Hayri TEMÜR
Hayri TEMÜR
hayri@giresungundem.com
ALLAH’IN VARLIĞINI NASIL ANLAYABİLİRİZ? 
  • 0
  • 625
  • 22 Ağustos 2021 Pazar
  • +
  • -

Yazarlar bilirler genelde uzun yazıların fazla okunmadığını; ama bazen anlatılacak şeyler kısacık paragraflara sığmaz. Bu yazıyı uzun olduğu için okunmayacağını bilerek yine de kaleme alıyorum. Devam etmenizi çok isterim.

Bu yazıda, Kur’an’daki 6 ayetten ve bunların bilimsel yönleri üzerinden bahsederek Yüce Allah’ın varlığını ispat etmeye çalışacağım. Kur’an’da bu delillerden daha fazlası mevcuttur ve bir kitap konusudur. Hepsini bir köşe yazısına sığdırmak mümkün değildir.

Kâinatın bir başlangıcı vardır.
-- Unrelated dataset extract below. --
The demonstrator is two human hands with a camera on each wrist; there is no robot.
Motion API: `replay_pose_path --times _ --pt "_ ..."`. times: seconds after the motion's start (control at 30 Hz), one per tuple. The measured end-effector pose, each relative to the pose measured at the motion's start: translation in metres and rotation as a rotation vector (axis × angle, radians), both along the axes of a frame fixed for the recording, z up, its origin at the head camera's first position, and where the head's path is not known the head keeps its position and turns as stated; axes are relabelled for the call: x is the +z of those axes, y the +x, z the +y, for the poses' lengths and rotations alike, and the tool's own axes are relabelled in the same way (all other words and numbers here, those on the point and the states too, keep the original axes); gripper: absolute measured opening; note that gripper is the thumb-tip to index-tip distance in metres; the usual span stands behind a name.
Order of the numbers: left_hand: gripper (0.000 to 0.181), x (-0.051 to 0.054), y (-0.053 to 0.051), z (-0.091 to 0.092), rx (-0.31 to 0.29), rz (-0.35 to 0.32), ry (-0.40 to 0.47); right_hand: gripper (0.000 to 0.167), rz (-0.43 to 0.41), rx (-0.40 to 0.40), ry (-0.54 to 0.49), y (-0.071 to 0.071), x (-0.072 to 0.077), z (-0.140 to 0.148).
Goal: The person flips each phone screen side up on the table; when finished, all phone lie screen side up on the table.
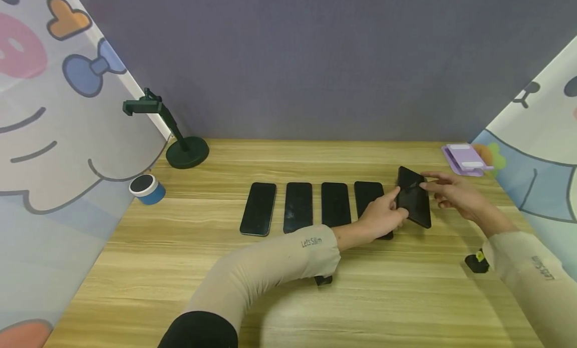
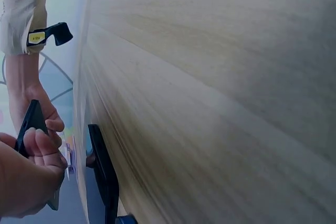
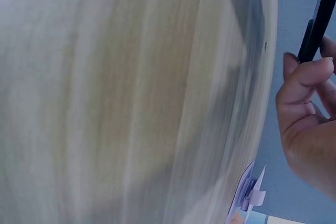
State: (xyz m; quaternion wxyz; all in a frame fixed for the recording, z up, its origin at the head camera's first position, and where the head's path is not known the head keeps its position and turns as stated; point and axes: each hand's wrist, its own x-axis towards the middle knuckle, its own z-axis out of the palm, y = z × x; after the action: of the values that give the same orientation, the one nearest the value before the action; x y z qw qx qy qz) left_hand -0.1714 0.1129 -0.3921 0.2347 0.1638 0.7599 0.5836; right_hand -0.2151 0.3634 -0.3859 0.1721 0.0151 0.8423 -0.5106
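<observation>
A dark smartphone (image 1: 416, 208) is held tilted above the right part of the table. My left hand (image 1: 380, 218) grips it by its left edge, thumb and fingers apart along that side. At the opposite edge, my right hand (image 1: 457, 195) pinches the phone between thumb and fingers, as the right wrist view also shows. In the left wrist view the phone (image 2: 32, 119) stands on edge between both hands. To its left, several black-screened phones lie in a row, among them the leftmost phone (image 1: 258, 209) and one phone (image 1: 368, 193) partly hidden by my left hand.
A dark green stand (image 1: 187, 151) with a bent arm stands at the back left. Near the left edge sits a blue and white round container (image 1: 148, 189) with a dark top. A folded purple stand (image 1: 466, 160) lies at the back right. A grey partition (image 1: 288, 62) borders the table's back.
</observation>
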Motion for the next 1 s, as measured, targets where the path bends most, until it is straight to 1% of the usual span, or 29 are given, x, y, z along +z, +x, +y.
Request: replay_pose_path --times 0.13,0.23,0.37,0.47,0.57,0.73,0.9,1.0 --pt "0.074 0.000 0.001 0.002 -0.029 -0.038 -0.039 0.047 0.015 -0.020 -0.042 0.003 0.000 0.001" --pt "0.075 -0.002 0.003 0.003 -0.039 -0.068 -0.040 0.046 0.014 -0.022 -0.044 0.003 0.001 0.001" --pt "0.075 -0.002 0.003 0.004 -0.042 -0.106 -0.036 0.050 -0.011 -0.006 -0.002 0.001 0.000 0.002" --pt "0.075 -0.001 0.003 0.006 -0.028 -0.128 -0.060 0.052 -0.051 0.023 0.030 -0.001 -0.001 0.002" --pt "0.075 0.000 0.001 0.007 -0.017 -0.155 -0.097 0.058 -0.091 0.056 0.035 -0.003 -0.003 0.001" --pt "0.074 -0.001 -0.003 0.009 -0.034 -0.165 -0.173 0.068 -0.131 0.082 0.046 -0.006 -0.003 -0.002" --pt "0.074 -0.003 -0.005 0.011 -0.064 -0.153 -0.224 0.070 -0.136 0.099 0.090 -0.008 -0.002 -0.003" --pt "0.077 -0.003 -0.004 0.012 -0.068 -0.163 -0.253 0.069 -0.132 0.107 0.110 -0.009 -0.001 -0.003"
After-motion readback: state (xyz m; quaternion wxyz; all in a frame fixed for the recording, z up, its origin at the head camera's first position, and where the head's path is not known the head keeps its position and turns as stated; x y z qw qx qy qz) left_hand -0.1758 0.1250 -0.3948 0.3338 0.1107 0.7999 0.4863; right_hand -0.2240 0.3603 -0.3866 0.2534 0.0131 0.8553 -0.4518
Ezeli değildir.

Kur’an bize yeryüzünün yoktan var edildiğini söyler: “O, gökleri ve yeri yoktan yaratandır.(Şura, 42/11)”. Yok iken var olmak bir başlangıcın olduğu anlamına gelir. Var olunan an, başlangıcın olduğu andır.

Yine Kur’an’da göklerin ve yerin bitişik bir haldeyken ayrılarak yaratıldığı bildirilir: “Kâfir olanlar, göklerle yer bitişik bir hâldeyken, onları birbirinden ayırdığımızı ve her canlı şeyi sudan yarattığımızı görüp düşünmediler mi? Hâlâ inanmayacaklar mı? (Enbiya, 21/30)”.

Bing Bang (Büyük Patlama) teorisi evrenin bir başlangıcının olduğunu ve fındık tanesinden bile küçük bir durumdayken patlayarak oluştuğunu(1) ortaya koyarak, Kur’an’ın bize bildirdiği, kâinatın bitişik bir haldeyken ayrılarak yaratıldığı ayetini (Enbiya, 21/30) destekler.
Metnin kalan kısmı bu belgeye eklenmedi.